→ **Exercise brief**
Of the lines listed below, return exactly those that run from the line containing "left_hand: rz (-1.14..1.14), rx" through the line containing "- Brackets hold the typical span", both included.

→ **Information provided**
- - - - -

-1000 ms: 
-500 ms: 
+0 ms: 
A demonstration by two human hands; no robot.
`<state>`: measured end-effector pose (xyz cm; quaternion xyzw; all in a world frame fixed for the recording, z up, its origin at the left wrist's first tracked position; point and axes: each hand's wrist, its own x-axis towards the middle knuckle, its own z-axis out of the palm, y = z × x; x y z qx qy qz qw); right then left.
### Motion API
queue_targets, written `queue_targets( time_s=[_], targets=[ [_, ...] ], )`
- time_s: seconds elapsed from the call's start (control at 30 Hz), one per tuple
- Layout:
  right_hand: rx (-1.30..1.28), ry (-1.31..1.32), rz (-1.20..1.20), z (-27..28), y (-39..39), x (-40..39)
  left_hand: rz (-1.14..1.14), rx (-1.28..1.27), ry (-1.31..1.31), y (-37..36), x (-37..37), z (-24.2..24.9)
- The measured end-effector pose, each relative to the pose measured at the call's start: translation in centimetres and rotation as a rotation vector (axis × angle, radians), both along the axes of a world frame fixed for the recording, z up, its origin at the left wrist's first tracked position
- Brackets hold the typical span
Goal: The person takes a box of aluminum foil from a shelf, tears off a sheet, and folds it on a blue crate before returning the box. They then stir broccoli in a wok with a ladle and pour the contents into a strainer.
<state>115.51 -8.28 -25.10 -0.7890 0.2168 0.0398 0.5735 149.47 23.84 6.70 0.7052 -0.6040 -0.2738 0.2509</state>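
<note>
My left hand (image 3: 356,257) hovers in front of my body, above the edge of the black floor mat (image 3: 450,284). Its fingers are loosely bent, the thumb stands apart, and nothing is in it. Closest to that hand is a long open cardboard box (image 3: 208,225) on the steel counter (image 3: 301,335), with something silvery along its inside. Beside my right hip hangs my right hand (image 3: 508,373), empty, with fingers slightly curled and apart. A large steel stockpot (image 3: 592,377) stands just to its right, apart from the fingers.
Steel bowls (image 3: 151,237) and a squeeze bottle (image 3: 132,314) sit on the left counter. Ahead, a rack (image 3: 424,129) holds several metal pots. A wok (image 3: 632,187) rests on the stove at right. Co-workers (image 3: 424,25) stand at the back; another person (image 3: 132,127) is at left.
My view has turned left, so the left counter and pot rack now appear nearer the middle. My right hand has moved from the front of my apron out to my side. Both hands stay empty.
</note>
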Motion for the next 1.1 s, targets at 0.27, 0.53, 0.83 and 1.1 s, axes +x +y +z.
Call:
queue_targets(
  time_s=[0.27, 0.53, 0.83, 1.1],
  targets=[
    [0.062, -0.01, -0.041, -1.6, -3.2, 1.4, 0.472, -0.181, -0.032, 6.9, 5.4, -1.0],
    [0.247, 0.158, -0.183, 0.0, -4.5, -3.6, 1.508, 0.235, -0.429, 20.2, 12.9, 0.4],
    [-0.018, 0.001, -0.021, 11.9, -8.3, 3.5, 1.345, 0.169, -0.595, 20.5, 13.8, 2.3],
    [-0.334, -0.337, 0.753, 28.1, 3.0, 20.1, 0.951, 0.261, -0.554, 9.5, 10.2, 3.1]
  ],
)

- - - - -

→ **Written reply**
  left_hand: rz (-1.14..1.14), rx (-1.28..1.27), ry (-1.31..1.31), y (-37..36), x (-37..37), z (-24.2..24.9)
- The measured end-effector pose, each relative to the pose measured at the call's start: translation in centimetres and rotation as a rotation vector (axis × angle, radians), both along the axes of a world frame fixed for the recording, z up, its origin at the left wrist's first tracked position
- Brackets hold the typical span

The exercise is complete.